**GOAL OF THE EXERCISE**
Examine each line of the data. Copy those that contain the string "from".

##############################

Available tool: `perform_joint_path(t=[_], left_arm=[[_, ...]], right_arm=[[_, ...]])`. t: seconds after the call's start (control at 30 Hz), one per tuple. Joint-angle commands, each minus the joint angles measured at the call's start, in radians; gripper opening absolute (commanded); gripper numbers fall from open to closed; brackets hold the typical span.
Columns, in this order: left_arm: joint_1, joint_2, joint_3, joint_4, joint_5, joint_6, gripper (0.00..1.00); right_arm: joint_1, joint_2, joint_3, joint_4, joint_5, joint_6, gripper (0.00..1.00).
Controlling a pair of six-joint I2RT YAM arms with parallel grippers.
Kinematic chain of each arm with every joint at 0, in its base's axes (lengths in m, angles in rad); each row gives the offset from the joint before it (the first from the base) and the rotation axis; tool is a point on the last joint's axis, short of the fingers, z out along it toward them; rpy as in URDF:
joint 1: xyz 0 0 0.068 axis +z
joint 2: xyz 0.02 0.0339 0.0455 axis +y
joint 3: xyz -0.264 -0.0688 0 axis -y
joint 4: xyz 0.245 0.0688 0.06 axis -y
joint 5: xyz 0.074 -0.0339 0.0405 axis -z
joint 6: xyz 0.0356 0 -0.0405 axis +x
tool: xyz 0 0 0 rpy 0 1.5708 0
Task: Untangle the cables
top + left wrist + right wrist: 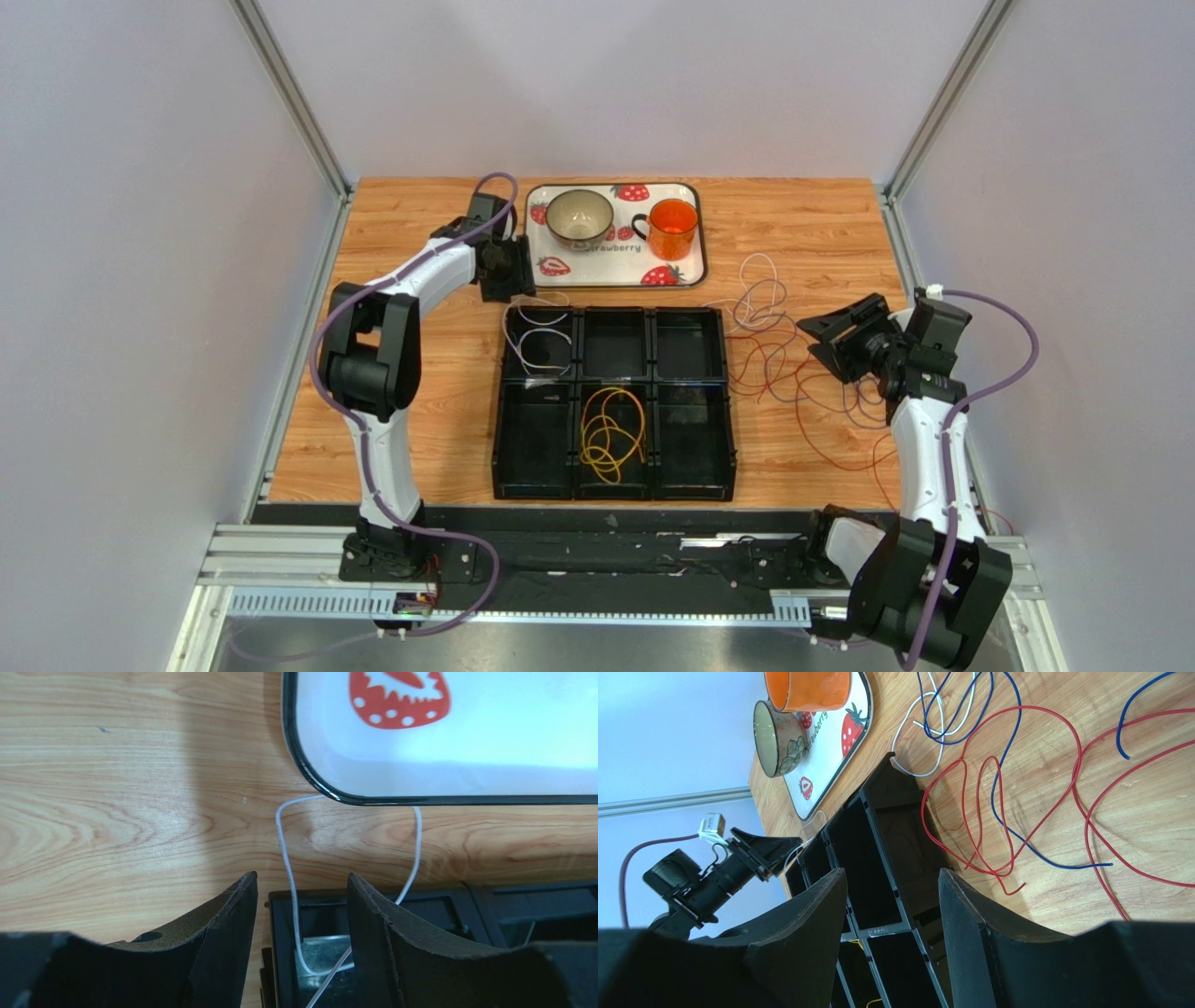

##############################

**ANSWER TO THIS EXERCISE**
Available tool: `perform_joint_path(t=[_], left_arm=[[_, ...]], right_arm=[[_, ...]])`. t: seconds after the call's start (control at 30 Hz), one per tuple. Joint-angle commands, each minus the joint angles measured at the call's start, in radians; gripper opening absolute (commanded); gripper numbers fall from open to closed; brackets hold the typical span.
Kinematic chain of each arm with every joint at 0, in its base's axes (lengths in m, angles in rad); each row gives the offset from the joint before it (the first from the base) and the rotation axis; tool is a point on the last joint's axis, short of the fingers, z out along it toward them; rpy as in URDF:

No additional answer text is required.